Gli operai hanno poi lavorato alla ricerca della giusta mistura cemento-asfalto-polimeri sottoponendola all’approvazione della NATC. Dal momento che l’idea era quella di mettere uno sull’altro quattro strati, era necessario trovare la mescola giusta per ciascuno dei quattro.
Questa complessità deriva dal fatto che ogni strato ha una sua funzione: il primo facilita il drenaggio, affinché l’umidità che penetra nella pavimentazione possa essere espulsa da questo strato più profondo di asfalto; il secondo ha invece una funzione respingente, mentre sulla parte esterna ci sono i due ultimi strati, necessari per fare il giusto livellamento alla pista e contenerne l’usura. In definitiva, un’area superiore a 528.000 piedi quadrati è stata pavimentata. Considerata la grandezza del progetto, gli operai hanno utilizzato un enorme impianto mobile di mescolamento dell’asfalto in grado di seguire le macchine impegnate nella pavimentazione che si muovevano lentamente lungo il percorso.

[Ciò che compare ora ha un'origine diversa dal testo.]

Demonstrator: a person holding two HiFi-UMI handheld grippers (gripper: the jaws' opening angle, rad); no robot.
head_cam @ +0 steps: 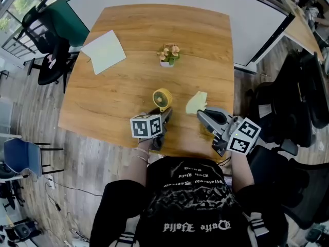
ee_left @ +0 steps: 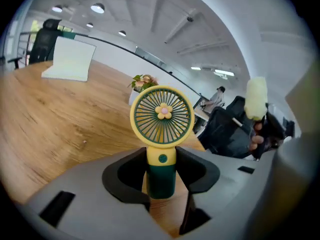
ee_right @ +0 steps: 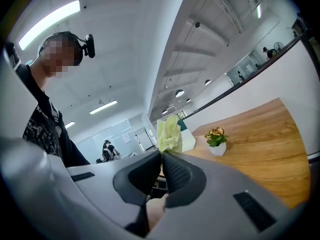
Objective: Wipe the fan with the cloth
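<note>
A small yellow fan (head_cam: 162, 98) with a flower hub and a dark green handle (ee_left: 162, 179) is near the table's front edge. My left gripper (head_cam: 165, 113) is shut on that handle, both black pads against its sides; the round grille (ee_left: 162, 116) rises above the jaws and faces the camera. My right gripper (head_cam: 202, 113) is just to the fan's right, shut on a pale yellow-green cloth (head_cam: 196, 103). The cloth (ee_right: 169, 133) sticks up out of the closed jaws in the right gripper view. It is apart from the fan, and also shows as the cloth (ee_left: 256, 98) in the left gripper view.
A small potted plant (head_cam: 168, 54) stands at the middle of the wooden table (head_cam: 118, 91). A pale sheet of paper (head_cam: 104, 51) lies at the far left. Office chairs (head_cam: 46, 45) stand round the table, and a white wall panel runs behind it.
</note>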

Il processo di mescola è iniziato da un lato dell’impianto con quattro contenitori di aggregato, o di rocce di varie misure. Essiccato e riscaldato, l’aggregato è stato gettato in una camera di miscelazione e dopo l’approvazione della miscela in laboratorio, l’aggregato veniva portato in un silos di contenimento dove le quantità misurate erano versate in autocarri a cassone ribaltabile. L’impianto era in grado di produrre 400 tonnellate di asfalto mescolato all’ora, equivalenti a oltre tre camion carichi.
Invece, per pavimentare le curve paraboliche, gli esperti hanno pensato a un innovativo sistema di pavimentazione e rullo in modo da evitare che potessero scivolare verso il basso della pista. Per farlo hanno posizionato i bulldozer fuori dal muro di cinta, sulla parte più alta delle paraboliche, e li hanno collegati alla finitrice e al rullo con cavi e braccia meccaniche. Una volta unite insieme, le macchine si muovevano all’unisono ad una velocità di 11 piedi al minuto.
In fondo al pendio, una linea di autocarri a cassone ribaltabile alimentava una tramoggia per l'asfalto che inviava il mescolatore di asfalto riscaldato alla finitrice. Il rullo seguiva da vicino, comprimendo il composto caldo.
Inutile dire che il lavoro lento, deliberato e meticoloso ha prodotto un tracciato la cui qualità ha battuto le aspettative, con i quattro strati di asfalto che assicurano una guida fluida non solo per oggi, ma anche per le gare future.
«La superfice è veramente eccitante per tutti – ha detto Harvick – anche solo per il fatto che è veramente liscia, e garantisce una grande presa».
Tony Stewart, tre volte campione della Sprint Cup Series, è stato ancora più generoso nel libro. «Puoi letteralmente tenere in mano una tazza di caffè piena fino all’orlo e non far cadere una goccia in giro».
Una volta concluso il lavoro, tutti i tecnici impegnati si sono sentiti orgogliosi per quello che erano stati capaci di creare. «Si tratta di un’esperienza che ricorderemo per il resto della nostra vita – ha commentato il project manager John Rauer. – Dopo tutto, è Daytona, il “World Center of Racing”. E noi tutti sappiamo che Daytona è come un Super Bowl».